→ **To do**: For the entries below, repeat exactly each line starting with the one that contains "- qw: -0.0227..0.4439" and going on through the one that contains "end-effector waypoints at", and no others.

→ **Data provided**:

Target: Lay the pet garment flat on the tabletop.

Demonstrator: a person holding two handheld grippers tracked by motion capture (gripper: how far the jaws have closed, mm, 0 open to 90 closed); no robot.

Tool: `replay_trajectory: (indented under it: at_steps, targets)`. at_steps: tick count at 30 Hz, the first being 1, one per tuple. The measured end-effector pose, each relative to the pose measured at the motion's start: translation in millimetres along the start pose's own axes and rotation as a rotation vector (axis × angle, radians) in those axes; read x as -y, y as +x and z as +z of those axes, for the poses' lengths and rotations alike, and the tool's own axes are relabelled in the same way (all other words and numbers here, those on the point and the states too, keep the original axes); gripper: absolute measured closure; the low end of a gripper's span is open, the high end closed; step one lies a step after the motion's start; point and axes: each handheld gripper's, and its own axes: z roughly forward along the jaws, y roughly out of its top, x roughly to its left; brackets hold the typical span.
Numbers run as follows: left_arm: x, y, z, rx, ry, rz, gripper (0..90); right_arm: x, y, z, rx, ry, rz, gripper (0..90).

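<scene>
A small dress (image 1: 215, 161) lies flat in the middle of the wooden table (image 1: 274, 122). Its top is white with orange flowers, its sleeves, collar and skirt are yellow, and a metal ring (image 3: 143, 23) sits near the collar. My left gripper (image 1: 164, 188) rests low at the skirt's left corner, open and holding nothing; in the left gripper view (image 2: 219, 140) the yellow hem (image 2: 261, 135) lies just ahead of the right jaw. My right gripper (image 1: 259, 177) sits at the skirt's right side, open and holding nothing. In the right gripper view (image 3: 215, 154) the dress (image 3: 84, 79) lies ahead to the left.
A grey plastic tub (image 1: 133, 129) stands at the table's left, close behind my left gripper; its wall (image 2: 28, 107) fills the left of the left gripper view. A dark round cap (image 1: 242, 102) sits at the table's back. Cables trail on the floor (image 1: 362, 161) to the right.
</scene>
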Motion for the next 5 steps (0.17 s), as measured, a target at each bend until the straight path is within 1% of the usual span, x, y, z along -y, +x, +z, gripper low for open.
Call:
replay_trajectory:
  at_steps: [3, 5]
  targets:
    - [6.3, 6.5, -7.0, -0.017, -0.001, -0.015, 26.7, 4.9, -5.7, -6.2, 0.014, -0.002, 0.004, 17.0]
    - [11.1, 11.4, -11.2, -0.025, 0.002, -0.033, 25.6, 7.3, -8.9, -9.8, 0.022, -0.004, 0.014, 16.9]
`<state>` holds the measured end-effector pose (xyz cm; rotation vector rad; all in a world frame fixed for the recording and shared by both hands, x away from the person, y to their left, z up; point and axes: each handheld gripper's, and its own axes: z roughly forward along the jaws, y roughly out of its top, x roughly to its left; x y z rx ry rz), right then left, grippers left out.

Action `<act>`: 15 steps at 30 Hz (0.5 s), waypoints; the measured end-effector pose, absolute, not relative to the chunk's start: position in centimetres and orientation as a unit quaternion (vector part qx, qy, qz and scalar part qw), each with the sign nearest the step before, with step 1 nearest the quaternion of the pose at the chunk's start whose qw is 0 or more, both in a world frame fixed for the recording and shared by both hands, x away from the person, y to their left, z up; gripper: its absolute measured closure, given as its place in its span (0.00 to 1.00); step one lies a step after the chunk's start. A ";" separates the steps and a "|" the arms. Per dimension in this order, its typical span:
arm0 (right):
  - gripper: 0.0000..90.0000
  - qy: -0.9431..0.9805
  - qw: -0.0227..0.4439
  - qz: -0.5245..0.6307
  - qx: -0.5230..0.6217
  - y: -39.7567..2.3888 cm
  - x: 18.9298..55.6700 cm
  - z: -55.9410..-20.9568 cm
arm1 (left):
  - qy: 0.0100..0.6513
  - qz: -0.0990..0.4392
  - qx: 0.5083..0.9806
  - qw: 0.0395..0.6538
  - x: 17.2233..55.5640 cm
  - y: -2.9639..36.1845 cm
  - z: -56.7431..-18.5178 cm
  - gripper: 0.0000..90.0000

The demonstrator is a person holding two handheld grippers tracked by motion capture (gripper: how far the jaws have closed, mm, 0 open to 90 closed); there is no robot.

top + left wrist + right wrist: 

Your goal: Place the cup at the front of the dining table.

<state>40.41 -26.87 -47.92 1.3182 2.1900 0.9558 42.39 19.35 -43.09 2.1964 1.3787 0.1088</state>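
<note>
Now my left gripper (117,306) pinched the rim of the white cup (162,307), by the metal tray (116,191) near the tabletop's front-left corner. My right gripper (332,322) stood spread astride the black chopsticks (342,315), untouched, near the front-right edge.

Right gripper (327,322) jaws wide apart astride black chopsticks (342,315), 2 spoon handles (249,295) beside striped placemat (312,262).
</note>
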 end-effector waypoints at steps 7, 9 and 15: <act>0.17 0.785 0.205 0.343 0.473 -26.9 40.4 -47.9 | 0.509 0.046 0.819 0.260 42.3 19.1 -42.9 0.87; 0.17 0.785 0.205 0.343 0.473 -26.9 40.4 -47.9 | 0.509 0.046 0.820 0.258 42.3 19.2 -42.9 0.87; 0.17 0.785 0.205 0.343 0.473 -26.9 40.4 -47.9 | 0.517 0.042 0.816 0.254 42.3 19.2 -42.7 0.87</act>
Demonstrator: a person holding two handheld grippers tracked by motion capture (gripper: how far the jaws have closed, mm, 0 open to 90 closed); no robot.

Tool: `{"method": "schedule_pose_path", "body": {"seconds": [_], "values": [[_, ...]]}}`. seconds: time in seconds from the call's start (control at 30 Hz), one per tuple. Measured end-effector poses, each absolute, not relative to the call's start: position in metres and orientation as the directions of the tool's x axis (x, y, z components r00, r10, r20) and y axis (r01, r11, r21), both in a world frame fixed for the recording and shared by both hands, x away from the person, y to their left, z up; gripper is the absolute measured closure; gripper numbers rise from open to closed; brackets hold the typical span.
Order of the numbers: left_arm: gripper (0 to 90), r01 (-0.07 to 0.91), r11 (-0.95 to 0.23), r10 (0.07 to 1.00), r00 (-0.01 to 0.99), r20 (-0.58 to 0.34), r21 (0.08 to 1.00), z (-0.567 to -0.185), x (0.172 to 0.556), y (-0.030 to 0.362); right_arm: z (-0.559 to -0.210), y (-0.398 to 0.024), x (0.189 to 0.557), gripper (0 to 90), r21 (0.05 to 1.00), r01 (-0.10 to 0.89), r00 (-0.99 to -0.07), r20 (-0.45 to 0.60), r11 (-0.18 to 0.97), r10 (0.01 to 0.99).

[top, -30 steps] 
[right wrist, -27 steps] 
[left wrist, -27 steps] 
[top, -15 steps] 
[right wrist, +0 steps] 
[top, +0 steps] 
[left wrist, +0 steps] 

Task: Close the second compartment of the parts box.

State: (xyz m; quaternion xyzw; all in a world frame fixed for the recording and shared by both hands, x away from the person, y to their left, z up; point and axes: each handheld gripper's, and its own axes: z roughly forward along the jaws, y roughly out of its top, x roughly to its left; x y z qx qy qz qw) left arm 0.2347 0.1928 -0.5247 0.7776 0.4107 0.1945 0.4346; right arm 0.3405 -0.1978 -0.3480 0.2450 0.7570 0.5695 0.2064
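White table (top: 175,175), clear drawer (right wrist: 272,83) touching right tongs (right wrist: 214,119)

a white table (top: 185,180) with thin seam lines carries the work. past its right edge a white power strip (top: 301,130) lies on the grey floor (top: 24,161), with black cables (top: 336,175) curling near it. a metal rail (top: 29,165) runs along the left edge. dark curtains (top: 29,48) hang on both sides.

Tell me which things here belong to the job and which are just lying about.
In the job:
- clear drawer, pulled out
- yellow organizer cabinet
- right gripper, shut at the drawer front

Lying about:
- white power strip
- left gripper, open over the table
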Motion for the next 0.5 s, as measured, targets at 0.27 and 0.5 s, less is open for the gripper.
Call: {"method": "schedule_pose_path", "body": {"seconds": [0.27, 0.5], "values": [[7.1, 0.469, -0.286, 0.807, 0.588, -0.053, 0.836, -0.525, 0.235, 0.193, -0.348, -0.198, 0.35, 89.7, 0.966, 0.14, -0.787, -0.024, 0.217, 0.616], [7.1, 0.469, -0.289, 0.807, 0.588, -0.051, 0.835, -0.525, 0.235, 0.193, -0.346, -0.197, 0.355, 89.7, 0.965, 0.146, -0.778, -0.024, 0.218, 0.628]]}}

→ **Response to this exercise**:
  - qw: -0.0227..0.4439
  - qz: -0.5245..0.6307
  - qx: -0.5230..0.6217
  - y: -39.7567..2.3888 cm
  - x: 18.9298..55.6700 cm
  - z: -55.9410..-20.9568 cm
arm1 (left):
  - qy: 0.0100..0.6513
  - qz: -0.0990..0.4392
  - qx: 0.5083..0.9806
  - qw: 0.0395..0.6538
  - x: 17.2233..55.5640 cm
  - y: -2.9639..36.1845 cm
  - z: -56.7431..-18.5178 cm
  - gripper: 0.0000..90.0000

The demonstrator is a person holding two handheld grippers tracked by motion capture (gripper: how far the jaws have closed, mm, 0 open to 90 closed); there is no robot.

top + left wrist + right wrist: 

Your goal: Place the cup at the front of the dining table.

<state>40.41 -26.87 -47.92 1.3182 2.1900 0.9558 42.39 19.35 -43.09 2.1964 1.3787 0.1088</state>
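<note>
Now my left gripper (117,306) pinched the rim of the white cup (162,307), by the metal tray (116,191) near the tabletop's front-left corner. My right gripper (332,322) stood spread astride the black chopsticks (342,315), untouched, near the front-right edge.

Right gripper (327,322) jaws wide apart astride black chopsticks (342,315), 2 spoon handles (249,295) beside striped placemat (312,262).
</note>
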 end-effector waypoints at steps 7, 9 and 15: <act>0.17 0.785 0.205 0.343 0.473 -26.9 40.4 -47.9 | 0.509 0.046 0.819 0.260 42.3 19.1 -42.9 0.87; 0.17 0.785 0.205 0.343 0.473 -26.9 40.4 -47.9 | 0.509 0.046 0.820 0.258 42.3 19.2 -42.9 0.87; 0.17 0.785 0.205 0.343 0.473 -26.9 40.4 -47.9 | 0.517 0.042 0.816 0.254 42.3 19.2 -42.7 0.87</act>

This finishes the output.